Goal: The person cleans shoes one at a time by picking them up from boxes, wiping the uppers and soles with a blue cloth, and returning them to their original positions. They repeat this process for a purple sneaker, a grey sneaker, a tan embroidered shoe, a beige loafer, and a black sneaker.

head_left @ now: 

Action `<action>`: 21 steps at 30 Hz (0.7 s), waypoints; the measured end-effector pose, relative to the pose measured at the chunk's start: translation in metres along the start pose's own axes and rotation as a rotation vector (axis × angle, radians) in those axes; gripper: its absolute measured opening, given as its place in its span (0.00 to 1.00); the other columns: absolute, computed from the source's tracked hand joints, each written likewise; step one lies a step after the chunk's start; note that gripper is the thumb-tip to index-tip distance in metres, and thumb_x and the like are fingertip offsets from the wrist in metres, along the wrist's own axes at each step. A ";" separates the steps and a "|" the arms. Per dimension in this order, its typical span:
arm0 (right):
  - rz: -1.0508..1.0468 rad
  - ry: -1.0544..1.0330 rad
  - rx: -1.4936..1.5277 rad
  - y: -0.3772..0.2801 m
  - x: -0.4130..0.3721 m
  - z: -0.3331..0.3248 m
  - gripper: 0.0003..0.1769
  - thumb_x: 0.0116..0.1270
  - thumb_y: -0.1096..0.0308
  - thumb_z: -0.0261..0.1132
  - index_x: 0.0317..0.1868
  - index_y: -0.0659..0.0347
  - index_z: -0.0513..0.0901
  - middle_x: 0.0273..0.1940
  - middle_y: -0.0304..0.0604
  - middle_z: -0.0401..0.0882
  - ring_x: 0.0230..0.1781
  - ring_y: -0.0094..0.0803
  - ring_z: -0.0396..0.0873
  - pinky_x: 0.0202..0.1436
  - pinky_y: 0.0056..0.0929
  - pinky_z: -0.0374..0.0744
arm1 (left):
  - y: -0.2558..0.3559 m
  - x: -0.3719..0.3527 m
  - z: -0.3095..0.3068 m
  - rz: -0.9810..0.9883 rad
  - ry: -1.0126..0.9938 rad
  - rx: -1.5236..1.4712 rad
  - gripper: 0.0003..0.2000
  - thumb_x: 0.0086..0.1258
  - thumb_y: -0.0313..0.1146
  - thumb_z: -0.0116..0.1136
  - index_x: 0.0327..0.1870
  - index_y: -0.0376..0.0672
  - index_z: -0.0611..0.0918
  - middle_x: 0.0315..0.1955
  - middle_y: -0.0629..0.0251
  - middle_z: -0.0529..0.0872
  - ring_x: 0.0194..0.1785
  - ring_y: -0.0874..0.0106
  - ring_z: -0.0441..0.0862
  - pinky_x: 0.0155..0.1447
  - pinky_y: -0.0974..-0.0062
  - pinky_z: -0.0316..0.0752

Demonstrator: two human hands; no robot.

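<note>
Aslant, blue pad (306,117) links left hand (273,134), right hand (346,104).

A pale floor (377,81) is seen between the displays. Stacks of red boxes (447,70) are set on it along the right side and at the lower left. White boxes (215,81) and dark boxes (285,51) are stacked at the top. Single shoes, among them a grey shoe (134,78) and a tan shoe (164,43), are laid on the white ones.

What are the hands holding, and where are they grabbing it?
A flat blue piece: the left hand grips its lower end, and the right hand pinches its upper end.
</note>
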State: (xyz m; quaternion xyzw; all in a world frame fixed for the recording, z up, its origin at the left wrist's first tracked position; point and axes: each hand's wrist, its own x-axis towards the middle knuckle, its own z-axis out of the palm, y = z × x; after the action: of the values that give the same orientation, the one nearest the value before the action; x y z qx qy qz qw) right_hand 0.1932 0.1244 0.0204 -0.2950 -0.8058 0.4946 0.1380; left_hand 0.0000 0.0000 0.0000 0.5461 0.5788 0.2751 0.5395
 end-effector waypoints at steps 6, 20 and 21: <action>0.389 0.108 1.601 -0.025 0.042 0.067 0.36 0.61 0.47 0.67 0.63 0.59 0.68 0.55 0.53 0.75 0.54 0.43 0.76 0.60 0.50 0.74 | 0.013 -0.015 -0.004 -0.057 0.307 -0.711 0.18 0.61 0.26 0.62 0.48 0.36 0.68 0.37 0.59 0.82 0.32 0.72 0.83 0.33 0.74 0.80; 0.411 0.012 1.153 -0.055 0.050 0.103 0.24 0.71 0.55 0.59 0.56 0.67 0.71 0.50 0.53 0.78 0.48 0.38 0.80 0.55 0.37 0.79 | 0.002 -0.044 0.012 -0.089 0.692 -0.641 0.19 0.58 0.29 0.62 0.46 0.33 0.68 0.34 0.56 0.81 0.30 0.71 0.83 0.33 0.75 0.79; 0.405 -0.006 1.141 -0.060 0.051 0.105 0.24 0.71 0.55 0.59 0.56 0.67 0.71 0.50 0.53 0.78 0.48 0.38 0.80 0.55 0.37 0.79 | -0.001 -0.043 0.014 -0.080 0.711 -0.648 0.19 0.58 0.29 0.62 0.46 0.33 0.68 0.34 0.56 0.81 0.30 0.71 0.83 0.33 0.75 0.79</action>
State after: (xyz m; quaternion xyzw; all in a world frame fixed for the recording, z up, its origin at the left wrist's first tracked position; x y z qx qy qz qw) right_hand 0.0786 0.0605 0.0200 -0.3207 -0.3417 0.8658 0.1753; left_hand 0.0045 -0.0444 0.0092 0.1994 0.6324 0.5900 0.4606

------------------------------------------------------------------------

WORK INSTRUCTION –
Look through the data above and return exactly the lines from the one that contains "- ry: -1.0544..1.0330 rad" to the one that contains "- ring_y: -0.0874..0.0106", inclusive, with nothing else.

YOUR SOLUTION –
  - ry: -1.0544..1.0330 rad
  - rx: -1.4936..1.5277 rad
  - y: -0.3772..0.2801 m
  - x: -0.4130..0.3721 m
  - z: -0.3331..0.3248 m
  - gripper: 0.0003..0.1769
  - thumb_x: 0.0116..0.1270
  - thumb_y: -0.1096..0.0308
  - thumb_z: -0.0261..0.1132
  - index_x: 0.0317..0.1868
  - index_y: -0.0659..0.0347
  - index_z: -0.0513..0.0901
  - middle_x: 0.0273..0.1940
  - middle_y: -0.0304..0.0604
  - middle_z: -0.0401..0.0882
  - ring_x: 0.0230..0.1781
  - ring_y: -0.0094..0.0803
  - ring_z: -0.0396..0.0873
  - pinky_x: 0.0202..0.1436
  - pinky_y: 0.0056..0.0929
  - pinky_z: -0.0374..0.0744
arm1 (left):
  - y: -0.2558..0.3559 m
  - x: -0.3719..0.3527 m
  - z: -0.3095..0.3068 m
  - rz: -0.9810..0.9883 rad
  - ry: -1.0126..0.9938 rad
  - rx: -1.5236..1.4712 rad
  - gripper: 0.0003..0.2000
  - thumb_x: 0.0086..0.1258
  - thumb_y: -0.0313..0.1146
  - thumb_z: -0.0116..0.1136
  - index_x: 0.0327..0.1870
  - index_y: -0.0376..0.0672
  - index_z: -0.0611..0.0918
  - middle_x: 0.0315..0.1955
  - middle_y: -0.0629..0.0251
  - middle_z: -0.0529..0.0872
  - ring_x: 0.0194..0.1785
  - ring_y: -0.0874..0.0106

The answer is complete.